84

In un'anticamera del senato canadese, il presidente degli Stati Uniti misurava a passi nervosi il tappeto. Sul suo viso era evidente l'apprensione che lo attanagliava. Alan Mercier e Harrison Moon entrarono e l'osservarono in silenzio.

«Qualche notizia?» chiese il presidente.

«Nessuna», rispose Mercier, scrollando la testa.

Moon sembrava teso e desolato. «L'ammiraglio Sandecker ci ha fatto pervenire un messaggio nel quale esprime il timore che Pitt sia morto annegato nella cava.»

Il presidente si afferrò a una spalla di Mercier, come se avesse voluto ricavarne un po' di forza. «Non avevo il diritto di aspettarmi l'impossibile.»

«La posta in gioco valeva il rischio», disse Mercier.

Il presidente non riusciva a scrollarsi di dosso l'indicibile paura che lo opprimeva. «Tutte le scuse che si accampano per giustificare un fallimento suonano vuote.»

Entrò anche Oates, il segretario di Stato. «Il primo ministro e il governatore generale sono arrivati, signor presidente. E i ministri sono già nell'aula ad aspettare.»

Nello sguardo spento del presidente si leggeva la sconfitta. «Direi che è suonata l'ora, signori, per noi e per gli Stati Uniti.»

La Torre della Pace, alta ottantasette metri, che forma il corpo centrale del palazzo del parlamento, appariva sempre più grande attraverso il parabrezza dell'aereo a decollo verticale mentre s'inclinava in virata verso l'aeroporto di Ottawa.

«Se non restiamo imbottigliati nel traffico aereo, fra cinque minuti atterreremo all'aeroporto», annunciò Jack Westler.

«Niente aeroporto», obiettò Pitt. «Scendiamo giù sullo spiazzo erboso, davanti al parlamento.»

Westler sbarrò gli occhi. «Non posso. Mi toglierebbero il brevetto di pilota.»

«Le faciliterò io la discesa.» Pitt tolse la vecchia Mauser dalla valigetta diplomatica di Richard Essex e ne accostò la bocca all'orecchio del pilota.

«E adesso scenda.»

«Se spara... se mi spara... precipiteremo», balbettò l'altro, esterrefatto.

«E chi ha bisogno di lei?» sogghignò freddamente Pitt. «Ho più ore di volo io di quante ne abbia lei.»

A Westler, bianco in faccia più di un lenzuolo, non rimase altra scelta e iniziò la manovra di atterraggio.

I turisti che affollavano la piazza per fotografare la pittoresca sentinella della polizia canadese a cavallo levarono la testa udendo il rombo dell'apparecchio e poi, accorgendosi che stava per posarsi, fuggirono disperdendosi a raggiera. Pitt lasciò cadere la pistola sul sedile, aprì lo sportello e balzò fuori prima ancora che le ruote avessero toccato il prato. Si cacciò in mezzo alla folla senza lasciare al poliziotto inchiodato dallo sbalordimento il tempo d'intervenire. Davanti alla porta che dava accesso alla Torre della Pace si pigiavano code di spettatori curiosi di scorgere almeno di sfuggita il presidente americano. Pitt si aprì la strada con l'impeto di un ariete, sordo alle urla delle guardie. Esitò un attimo, quando fu nell'atrio, incerto sulla direzione da prendere. Poi l'occhio gli cadde sui cavi che si snodavano a dozzine sul pavimento. Li seguì correndo a rompicollo, perché sapeva che erano collegati alle telecamere che registravano il discorso del presidente.

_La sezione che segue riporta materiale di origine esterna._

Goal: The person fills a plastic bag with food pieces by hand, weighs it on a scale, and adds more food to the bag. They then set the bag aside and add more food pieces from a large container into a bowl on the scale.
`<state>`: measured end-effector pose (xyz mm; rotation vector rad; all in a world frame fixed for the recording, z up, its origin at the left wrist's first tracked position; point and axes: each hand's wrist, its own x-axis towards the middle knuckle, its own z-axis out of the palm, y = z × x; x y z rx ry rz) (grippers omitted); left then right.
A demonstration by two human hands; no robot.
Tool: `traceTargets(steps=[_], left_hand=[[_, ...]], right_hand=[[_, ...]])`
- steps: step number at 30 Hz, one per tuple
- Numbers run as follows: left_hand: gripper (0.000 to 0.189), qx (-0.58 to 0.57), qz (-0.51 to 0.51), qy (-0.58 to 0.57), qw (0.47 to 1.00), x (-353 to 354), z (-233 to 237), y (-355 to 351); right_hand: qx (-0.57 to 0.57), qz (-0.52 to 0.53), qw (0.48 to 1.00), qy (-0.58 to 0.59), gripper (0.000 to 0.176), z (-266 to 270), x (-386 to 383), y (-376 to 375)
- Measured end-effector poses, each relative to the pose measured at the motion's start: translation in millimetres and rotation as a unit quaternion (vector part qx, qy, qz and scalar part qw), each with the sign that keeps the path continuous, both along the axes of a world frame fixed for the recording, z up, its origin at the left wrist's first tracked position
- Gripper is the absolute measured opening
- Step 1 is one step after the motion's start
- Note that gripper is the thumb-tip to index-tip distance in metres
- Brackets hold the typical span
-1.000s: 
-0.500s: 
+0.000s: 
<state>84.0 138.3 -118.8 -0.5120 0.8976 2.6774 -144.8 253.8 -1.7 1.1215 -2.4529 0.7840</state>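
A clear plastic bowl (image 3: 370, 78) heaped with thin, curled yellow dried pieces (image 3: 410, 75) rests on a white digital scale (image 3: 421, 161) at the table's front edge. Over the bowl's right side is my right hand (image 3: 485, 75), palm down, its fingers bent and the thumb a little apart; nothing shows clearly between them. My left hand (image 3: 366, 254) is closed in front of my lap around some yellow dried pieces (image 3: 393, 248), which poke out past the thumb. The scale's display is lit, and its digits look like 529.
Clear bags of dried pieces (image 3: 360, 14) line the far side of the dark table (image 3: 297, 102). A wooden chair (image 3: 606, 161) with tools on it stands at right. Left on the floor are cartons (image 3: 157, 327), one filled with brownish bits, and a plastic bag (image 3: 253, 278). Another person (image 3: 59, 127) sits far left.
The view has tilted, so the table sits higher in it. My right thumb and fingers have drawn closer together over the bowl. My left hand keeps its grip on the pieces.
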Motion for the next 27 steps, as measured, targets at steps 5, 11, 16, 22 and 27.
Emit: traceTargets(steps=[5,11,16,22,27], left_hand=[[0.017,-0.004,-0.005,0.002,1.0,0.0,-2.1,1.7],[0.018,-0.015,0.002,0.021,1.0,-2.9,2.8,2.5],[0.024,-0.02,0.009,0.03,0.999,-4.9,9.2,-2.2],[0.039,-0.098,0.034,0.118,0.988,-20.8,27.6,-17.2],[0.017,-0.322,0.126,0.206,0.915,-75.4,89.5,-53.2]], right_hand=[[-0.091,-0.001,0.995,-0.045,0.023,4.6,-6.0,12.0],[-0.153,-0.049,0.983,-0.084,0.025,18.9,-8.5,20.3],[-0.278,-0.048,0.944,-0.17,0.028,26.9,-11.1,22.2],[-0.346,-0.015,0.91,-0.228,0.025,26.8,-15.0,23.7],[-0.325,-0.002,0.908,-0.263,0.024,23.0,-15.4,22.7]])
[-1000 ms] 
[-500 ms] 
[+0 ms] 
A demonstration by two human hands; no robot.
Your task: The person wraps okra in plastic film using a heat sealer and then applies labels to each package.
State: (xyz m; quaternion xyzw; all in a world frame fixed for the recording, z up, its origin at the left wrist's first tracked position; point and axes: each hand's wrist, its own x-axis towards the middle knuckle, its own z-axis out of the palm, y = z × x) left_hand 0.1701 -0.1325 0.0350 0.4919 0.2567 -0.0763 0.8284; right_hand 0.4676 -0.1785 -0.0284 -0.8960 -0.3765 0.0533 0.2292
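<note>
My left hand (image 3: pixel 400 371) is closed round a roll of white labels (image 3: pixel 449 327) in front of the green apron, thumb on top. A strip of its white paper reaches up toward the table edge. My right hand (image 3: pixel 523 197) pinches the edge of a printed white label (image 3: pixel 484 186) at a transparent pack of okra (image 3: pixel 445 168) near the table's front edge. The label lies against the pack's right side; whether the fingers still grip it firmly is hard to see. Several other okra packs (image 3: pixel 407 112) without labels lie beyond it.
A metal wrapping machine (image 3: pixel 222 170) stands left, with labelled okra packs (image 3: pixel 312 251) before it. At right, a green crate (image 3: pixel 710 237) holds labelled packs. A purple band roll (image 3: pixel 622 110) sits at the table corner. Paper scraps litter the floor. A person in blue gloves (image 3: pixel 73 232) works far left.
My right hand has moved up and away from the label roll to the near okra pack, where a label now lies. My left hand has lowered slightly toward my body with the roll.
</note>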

Era quasi arrivato alla porta dell'aula senatoriale, quando un poliziotto, alto come una roccia, reso ancora più imponente dalla giubba scarlatta dell'alta uniforme, gli sbarrò il passo.

«Ehilà, brav'uomo, fermo dov'è!»

«Mi conduca dal presidente! Presto!» gli ordinò Pitt. Non appena le ebbe pronunciate, capì che le sue parole dovevano suonare assurde.

Il poliziotto lo squadrò, sbalordito nel vedere il suo abbigliamento.

Pitt, infatti, aveva avuto a malapena il tempo di togliersi la metà superiore della muta ancora umida e di farsi prestare da Giordino una giacca - di due taglie più piccola - prima di precipitarsi a bordo dell'aereo di Westler. I calzoni erano quelli, umidi, della muta e ai piedi non aveva né calze né scarpe.

A un tratto, altri due poliziotti gli si affiancarono, l'uno a destra, l'altro a sinistra.

«Perquisitelo, ragazzi. Potrebbe avere una bomba in quella valigetta.»

Pitt, su tutte le furie, gridò: «Non c'è niente qua dentro, solo un pezzo di carta».

I turisti incominciarono a raccogliersi intorno al gruppetto, scattando fotografie e chiedendosi che cosa stesse succedendo.

«È meglio che lo portiamo via di qua», disse il primo poliziotto, strappandogli di mano la valigetta.

Pitt non si era mai sentito così disperato. «Per l'amor di Dio, ascoltatemi...»

Stava per essere sbattuto fuori senza troppi complimenti quando un tale, vestito con un completo blu, si fece largo tra la folla, lanciò una breve occhiata al presunto terrorista e poi si rivolse al poliziotto grande e grosso.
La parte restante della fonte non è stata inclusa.